I let the call go to voicemail, shifting in my chair in the endless, depressing hospital corridor. In front of me, Lev had curled into his father’s arms, long-limbed and lanky-framed, moans tearing through his body like a demon trying to claw its way out of him. Bailey was by their side, rocking back and forth as reality hit them in the face with full force. Much too young. Much too soon.
Edie, Dad, and Racer sat next to me, and we touched each other absentmindedly, grateful we still could. Dad’s arm was thrown over Edie’s shoulders. Edie held Racer close to her chest, and he clutched my hand in a death grip.
The entire cul-de-sac was in attendance. The Spencers. The Followhills. The Rexroths. Everyone had crammed into the waiting room of the hospital, supporting the Coles.
Everyone but Knight.
My guess as to his whereabouts was as good as anyone else’s here. When I confessed to him that I’d known about Rosie’s situation, I’d expected him to raise hell. Rightly so. I’d kept something fundamental from him. It was true that Rosie had sworn me to secrecy, but I could still understand his sense of betrayal.
I twisted in my seat as I remembered how his eyes had glossed over at my admission, his irises becoming two dark rivers of blood. Yet, instead of confronting me, yelling at me, breaking stuff, busting knuckles—the things Knight did to cope—he’d mustered a smile. An eerily disturbing smile that had made my heart beat like a wild beast’s for all the wrong reasons. And while I wanted to respect his wishes to be alone, I also feared I’d completely blown it by letting him be by himself when he was hurting so much.

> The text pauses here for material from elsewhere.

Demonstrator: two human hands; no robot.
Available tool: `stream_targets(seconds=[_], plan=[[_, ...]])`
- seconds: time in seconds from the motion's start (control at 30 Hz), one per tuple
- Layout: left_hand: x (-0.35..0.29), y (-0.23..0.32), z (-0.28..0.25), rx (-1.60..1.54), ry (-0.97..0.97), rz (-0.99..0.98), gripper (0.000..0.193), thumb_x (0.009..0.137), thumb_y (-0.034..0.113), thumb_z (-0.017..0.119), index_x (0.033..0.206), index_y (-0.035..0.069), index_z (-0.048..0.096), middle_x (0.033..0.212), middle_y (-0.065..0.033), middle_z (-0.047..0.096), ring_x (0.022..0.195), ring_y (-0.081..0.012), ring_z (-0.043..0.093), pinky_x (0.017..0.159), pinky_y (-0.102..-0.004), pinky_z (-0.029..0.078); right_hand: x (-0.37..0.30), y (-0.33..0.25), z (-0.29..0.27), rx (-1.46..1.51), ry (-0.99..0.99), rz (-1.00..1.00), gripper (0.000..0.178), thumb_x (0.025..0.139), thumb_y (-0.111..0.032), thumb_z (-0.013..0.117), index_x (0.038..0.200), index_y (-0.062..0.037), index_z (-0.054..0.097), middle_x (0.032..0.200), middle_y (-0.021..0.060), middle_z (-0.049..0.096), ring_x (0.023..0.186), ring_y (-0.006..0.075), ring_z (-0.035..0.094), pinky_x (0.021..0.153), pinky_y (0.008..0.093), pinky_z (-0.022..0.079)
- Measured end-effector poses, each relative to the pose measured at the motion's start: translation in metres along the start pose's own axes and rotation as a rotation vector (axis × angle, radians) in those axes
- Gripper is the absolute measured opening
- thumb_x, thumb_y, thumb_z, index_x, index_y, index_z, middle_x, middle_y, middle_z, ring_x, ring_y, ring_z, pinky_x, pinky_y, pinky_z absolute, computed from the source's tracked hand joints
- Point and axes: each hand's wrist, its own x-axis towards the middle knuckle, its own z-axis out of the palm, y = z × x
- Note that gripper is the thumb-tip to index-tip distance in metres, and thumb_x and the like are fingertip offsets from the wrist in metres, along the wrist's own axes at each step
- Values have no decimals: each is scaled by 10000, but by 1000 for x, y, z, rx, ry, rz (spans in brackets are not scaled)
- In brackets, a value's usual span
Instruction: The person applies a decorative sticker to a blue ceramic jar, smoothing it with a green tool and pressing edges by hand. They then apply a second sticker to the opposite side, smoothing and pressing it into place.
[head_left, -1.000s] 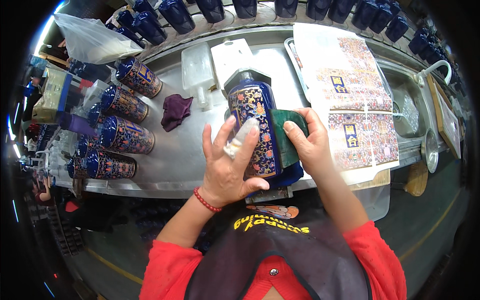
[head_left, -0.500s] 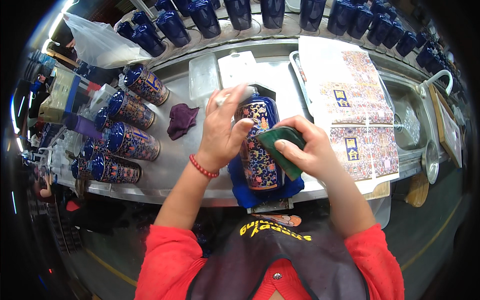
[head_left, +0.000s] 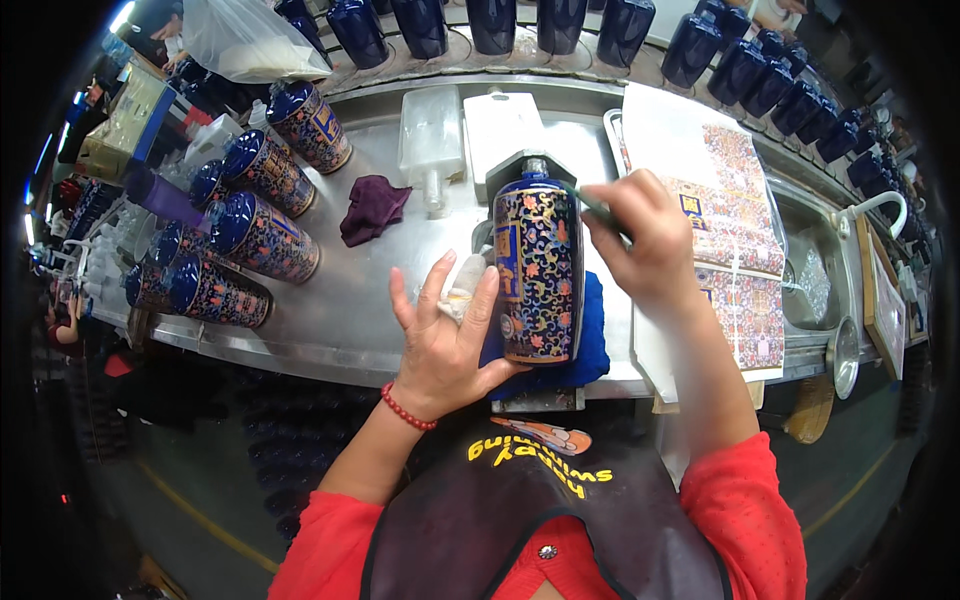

My phone buzzed in my hand. Another call from Texas. What in the hell?
I was waiting for Knight to show a sign of life. I’d left him dozens of messages. But answering phone calls was never on my agenda, let alone unidentified ones. People knew not to call me because I don’t—didn’t—speak. In my mind, my talking was still enabled by random spurts of confidence, rather than being a regular occurrence. Many people in this room still hadn’t heard my voice.
It seemed surreal to consider casually taking a call and starting to talk as if the last eighteen years hadn’t happened.
When the third call from Texas lit up my screen, I excused myself and walked over to the outside area, sliding the door shut behind me.
I pressed the phone to my ear, but didn’t say anything.
“Hello?” I heard a desperate, female voice.
It sounded like she was running. Her panting blasted in my ear, and there was background noise of wheels squeaking, an elevator pinging, and cell phones ringing.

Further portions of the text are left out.